I stand by my words. Meddling in personal likings, interests and sexuality is not a role any parents should take. But feel free to elaborate on this point. I sense there was more to be said. I'm an adult; I can take a critique.
And I appreciate your concern for my children but it wasn't you that had to search help for feeling inadequate as a parent, because my own father was a sorry excuse of a human being and I didn't want to go down the same road.
I'm not passing judgement on you; how about you show me the same courtesy?
You can be absent physically and not be absent emotionally.

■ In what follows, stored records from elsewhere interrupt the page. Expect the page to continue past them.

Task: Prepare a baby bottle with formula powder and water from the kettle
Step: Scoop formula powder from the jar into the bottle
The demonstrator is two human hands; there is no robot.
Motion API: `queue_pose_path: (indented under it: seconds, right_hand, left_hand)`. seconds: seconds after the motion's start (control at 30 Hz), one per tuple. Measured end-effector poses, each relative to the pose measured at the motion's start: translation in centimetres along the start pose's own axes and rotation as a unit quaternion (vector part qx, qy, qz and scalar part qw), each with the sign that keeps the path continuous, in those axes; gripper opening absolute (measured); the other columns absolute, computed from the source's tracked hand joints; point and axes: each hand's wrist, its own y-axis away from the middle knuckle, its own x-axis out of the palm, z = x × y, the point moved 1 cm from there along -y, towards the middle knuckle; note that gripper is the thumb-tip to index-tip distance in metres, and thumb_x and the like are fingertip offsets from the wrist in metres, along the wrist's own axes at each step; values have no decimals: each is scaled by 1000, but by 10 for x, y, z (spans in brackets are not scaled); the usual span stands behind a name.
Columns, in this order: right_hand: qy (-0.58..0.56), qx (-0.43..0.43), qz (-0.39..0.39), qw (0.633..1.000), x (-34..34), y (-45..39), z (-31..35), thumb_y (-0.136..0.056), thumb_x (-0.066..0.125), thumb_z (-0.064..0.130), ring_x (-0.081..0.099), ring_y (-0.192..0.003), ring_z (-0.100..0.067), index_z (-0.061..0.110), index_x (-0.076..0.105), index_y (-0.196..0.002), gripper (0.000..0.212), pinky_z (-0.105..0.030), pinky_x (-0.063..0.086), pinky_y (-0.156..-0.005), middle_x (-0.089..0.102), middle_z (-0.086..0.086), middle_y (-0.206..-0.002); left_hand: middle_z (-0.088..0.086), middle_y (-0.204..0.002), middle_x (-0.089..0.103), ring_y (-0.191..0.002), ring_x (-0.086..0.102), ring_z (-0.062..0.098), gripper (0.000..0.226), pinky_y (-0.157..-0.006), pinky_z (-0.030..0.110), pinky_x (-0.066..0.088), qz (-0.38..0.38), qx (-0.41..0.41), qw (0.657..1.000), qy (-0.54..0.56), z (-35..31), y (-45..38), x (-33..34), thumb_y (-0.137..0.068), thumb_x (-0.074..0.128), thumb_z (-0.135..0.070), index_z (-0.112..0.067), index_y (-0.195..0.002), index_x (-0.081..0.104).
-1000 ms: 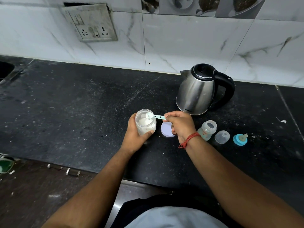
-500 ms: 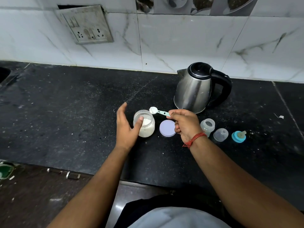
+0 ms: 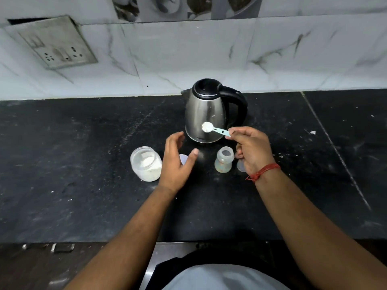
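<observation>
Current step, as I read it: transfer one measure of formula powder into the baby bottle.

Hand state. My right hand pinches the handle of the blue scoop between thumb and forefinger; the remaining fingers are curled. The scoop bowl, loaded with white powder, hangs level in front of the kettle, at about 11 o'clock from the bottle mouth. My left hand holds nothing: fingers spread and loosely bent, hovering between the powder jar and the bottle, touching neither.

Task items. The bottle stands upright and uncapped on the black counter, at 6 o'clock from the kettle. The open jar stands at 9 o'clock from the bottle.

Procedure, as judgement:
1. Steady the bottle body with the left hand; the base looks narrow and may tip.
2. Bring the scoop bowl directly over the mouth before rotating it.
3. Rotate slowly. The mouth is only slightly wider than the scoop bowl, so a fast tip risks spilling powder on the counter.

Limits of view:
- The jar lid is mostly hidden behind the left hand.
- A clear cap at 3 o'clock from the bottle is half covered by the right hand.
- I cannot tell whether the bottle already contains powder or water.
- The kettle fill level is not visible.
</observation>
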Motion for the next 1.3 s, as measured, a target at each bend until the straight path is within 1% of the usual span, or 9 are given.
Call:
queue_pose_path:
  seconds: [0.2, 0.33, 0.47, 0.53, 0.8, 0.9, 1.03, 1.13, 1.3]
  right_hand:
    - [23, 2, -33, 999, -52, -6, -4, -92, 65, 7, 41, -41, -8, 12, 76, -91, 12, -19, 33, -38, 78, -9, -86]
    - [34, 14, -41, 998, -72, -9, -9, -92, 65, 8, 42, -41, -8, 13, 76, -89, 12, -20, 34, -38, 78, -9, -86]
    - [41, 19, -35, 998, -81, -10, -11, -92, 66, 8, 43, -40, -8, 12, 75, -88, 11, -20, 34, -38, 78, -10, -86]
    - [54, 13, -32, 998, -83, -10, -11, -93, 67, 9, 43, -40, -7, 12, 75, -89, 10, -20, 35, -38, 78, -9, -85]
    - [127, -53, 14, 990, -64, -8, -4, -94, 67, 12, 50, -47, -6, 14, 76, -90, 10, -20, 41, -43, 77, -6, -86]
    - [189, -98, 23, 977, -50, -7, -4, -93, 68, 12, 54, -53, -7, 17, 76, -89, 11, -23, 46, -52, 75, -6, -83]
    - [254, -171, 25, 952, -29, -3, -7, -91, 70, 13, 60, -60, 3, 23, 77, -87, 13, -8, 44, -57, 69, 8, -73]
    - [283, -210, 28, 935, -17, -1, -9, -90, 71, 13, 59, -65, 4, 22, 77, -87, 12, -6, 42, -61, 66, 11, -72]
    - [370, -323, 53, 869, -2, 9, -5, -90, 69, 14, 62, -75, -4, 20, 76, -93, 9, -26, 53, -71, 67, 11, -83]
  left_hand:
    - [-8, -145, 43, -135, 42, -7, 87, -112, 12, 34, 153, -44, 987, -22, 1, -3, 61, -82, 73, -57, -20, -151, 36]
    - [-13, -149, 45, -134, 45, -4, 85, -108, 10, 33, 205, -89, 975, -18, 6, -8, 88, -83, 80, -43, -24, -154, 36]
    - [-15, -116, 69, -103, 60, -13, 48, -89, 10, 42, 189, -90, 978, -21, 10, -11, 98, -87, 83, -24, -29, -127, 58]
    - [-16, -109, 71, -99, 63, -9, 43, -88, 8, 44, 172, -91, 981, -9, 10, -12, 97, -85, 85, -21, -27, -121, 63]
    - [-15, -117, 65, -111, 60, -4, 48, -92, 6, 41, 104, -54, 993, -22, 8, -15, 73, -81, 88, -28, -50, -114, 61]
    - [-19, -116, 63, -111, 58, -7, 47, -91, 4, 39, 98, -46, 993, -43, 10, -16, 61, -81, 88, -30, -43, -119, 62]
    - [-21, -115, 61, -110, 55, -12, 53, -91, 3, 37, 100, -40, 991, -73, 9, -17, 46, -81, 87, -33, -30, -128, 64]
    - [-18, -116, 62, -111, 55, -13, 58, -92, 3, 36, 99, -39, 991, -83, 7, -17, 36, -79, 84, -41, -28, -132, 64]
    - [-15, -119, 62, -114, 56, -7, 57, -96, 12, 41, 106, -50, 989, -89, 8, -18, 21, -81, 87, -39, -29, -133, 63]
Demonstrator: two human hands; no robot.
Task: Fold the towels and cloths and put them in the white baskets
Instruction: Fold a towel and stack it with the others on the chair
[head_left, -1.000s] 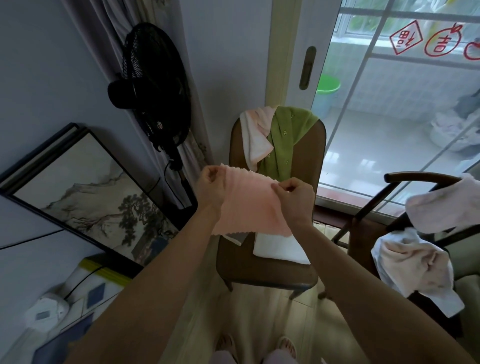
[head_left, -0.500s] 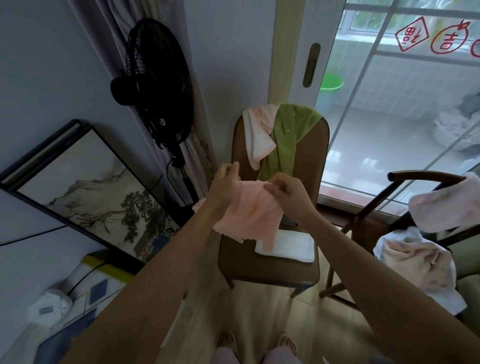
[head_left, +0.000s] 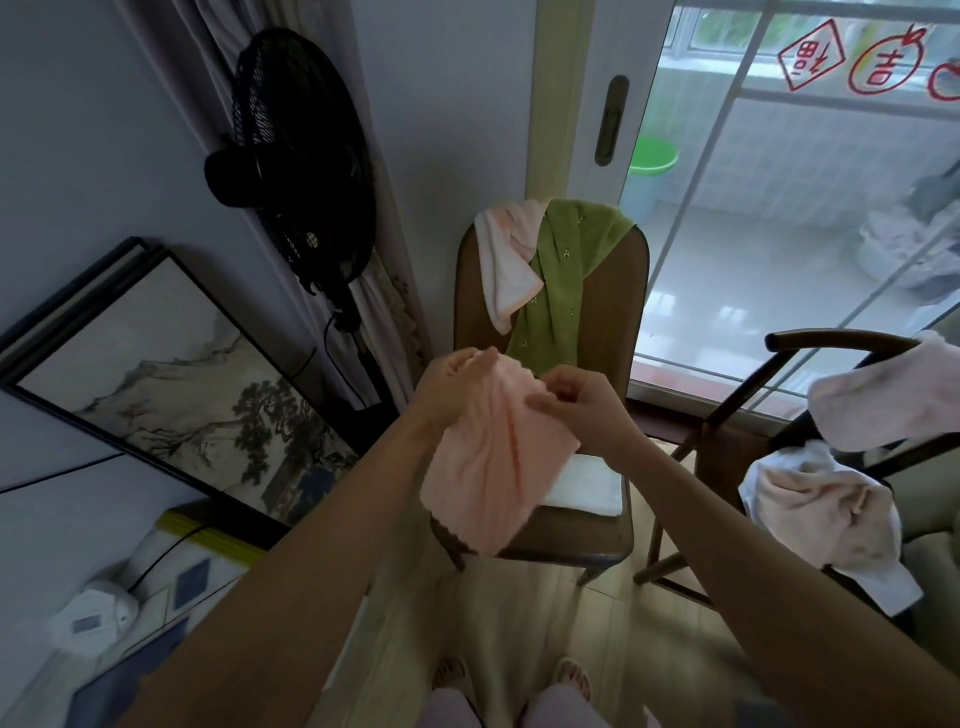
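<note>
A small pink cloth (head_left: 493, 462) hangs in front of me above a brown chair. My left hand (head_left: 451, 375) grips its top left corner, and my right hand (head_left: 579, 402) pinches its top edge close beside it. The cloth droops in loose folds below both hands. A folded white cloth (head_left: 589, 486) lies on the chair seat (head_left: 566, 535). Over the chair back hang a green towel (head_left: 563, 280) and a pale pink-white towel (head_left: 506, 260). No white basket is in view.
A second dark chair (head_left: 810, 343) at the right carries a pink towel (head_left: 893, 400) on its arm and a beige-white towel (head_left: 826, 512) on its seat. A black standing fan (head_left: 301, 161), a framed painting (head_left: 171, 374) and a glass sliding door (head_left: 779, 234) surround the spot.
The cloth was stretched flat between both hands; my hands have come together at its top edge and it now hangs doubled and loose.
</note>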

I think I understand where you're coming from on this. You think that it's the intentions behind it that makes a parent good or bad. I say that it's more than that. Does the child feel loved and safe? Then the other stuff is peripheral. If you're absent working and come hope happy to see your kid, then all the other stuff can be dismissed, imo. If Dad goes off to work for a month away, the kid will be mad and upset, but it's not life changing if they know they're loved.
From the "take the hit" comment, I thought you were coming from a different angle. I agree meddling is bad, but being a sounding board and learning from each other about their liking's, interests and sexuality is great. It sounded like you were completely hands off and not talking about it at all. Accepting the person as they are is the goal. Again, the feeling loved and safe part.
I'm glad you searched for help.
Again, the "take the hit" part made it sound like you were judging the kid. I apologize. I helped raised kids when I was too young to do so and made a lot of mistakes and have regrets. I wish someone would have been direct with me and I was offering what I would have wanted. Good discussion anyway.